Dataset extract -
----
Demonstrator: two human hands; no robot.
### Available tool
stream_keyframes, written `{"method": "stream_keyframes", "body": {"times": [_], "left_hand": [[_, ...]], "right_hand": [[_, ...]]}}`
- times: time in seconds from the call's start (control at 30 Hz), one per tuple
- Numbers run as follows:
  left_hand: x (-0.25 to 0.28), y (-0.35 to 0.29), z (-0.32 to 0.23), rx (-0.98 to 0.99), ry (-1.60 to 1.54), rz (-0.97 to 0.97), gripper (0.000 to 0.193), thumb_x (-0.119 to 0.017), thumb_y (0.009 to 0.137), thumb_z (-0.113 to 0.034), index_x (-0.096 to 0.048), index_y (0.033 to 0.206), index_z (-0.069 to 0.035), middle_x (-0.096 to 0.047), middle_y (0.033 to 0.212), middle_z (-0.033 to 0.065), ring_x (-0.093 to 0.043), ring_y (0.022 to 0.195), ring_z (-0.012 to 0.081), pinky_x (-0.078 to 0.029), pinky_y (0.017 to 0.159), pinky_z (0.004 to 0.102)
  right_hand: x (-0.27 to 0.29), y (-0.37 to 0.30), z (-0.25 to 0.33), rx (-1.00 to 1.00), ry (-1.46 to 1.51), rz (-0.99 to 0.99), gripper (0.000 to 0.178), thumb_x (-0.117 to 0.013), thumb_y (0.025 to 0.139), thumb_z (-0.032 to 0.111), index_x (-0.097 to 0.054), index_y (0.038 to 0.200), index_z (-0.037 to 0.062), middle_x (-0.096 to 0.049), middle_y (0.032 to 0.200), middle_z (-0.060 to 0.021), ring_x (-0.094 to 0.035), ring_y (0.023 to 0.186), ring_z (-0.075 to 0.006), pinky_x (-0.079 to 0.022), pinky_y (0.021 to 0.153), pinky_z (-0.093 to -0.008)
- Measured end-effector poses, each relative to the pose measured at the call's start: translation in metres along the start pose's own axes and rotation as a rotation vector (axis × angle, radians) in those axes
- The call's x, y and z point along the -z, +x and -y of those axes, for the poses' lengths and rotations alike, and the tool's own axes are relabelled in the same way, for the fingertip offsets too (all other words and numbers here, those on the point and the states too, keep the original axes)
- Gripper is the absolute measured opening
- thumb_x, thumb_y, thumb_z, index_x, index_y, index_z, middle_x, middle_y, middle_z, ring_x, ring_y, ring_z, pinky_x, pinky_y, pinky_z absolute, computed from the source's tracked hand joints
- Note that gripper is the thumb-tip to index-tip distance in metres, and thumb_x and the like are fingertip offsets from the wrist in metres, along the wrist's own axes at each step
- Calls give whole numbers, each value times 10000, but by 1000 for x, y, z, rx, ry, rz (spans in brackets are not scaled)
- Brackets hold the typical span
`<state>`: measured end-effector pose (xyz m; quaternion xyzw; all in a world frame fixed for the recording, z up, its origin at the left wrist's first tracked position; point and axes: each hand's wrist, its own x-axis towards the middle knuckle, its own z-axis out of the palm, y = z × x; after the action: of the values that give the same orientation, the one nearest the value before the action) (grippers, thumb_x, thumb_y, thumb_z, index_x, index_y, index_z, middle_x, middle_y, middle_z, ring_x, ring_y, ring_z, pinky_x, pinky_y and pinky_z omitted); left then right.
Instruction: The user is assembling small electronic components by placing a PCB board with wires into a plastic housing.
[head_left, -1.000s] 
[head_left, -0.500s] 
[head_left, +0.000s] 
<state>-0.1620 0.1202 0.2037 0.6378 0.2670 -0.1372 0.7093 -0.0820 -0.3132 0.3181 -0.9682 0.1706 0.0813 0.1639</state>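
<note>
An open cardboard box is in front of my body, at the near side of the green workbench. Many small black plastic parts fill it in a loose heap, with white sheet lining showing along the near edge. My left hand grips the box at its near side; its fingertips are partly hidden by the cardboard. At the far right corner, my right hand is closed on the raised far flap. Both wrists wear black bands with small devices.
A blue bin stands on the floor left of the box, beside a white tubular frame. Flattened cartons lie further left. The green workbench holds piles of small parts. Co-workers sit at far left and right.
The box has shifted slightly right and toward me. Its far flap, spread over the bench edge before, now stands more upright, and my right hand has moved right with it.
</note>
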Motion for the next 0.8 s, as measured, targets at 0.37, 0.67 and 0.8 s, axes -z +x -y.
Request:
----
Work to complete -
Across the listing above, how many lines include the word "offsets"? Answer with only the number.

Solution to the exercise -
2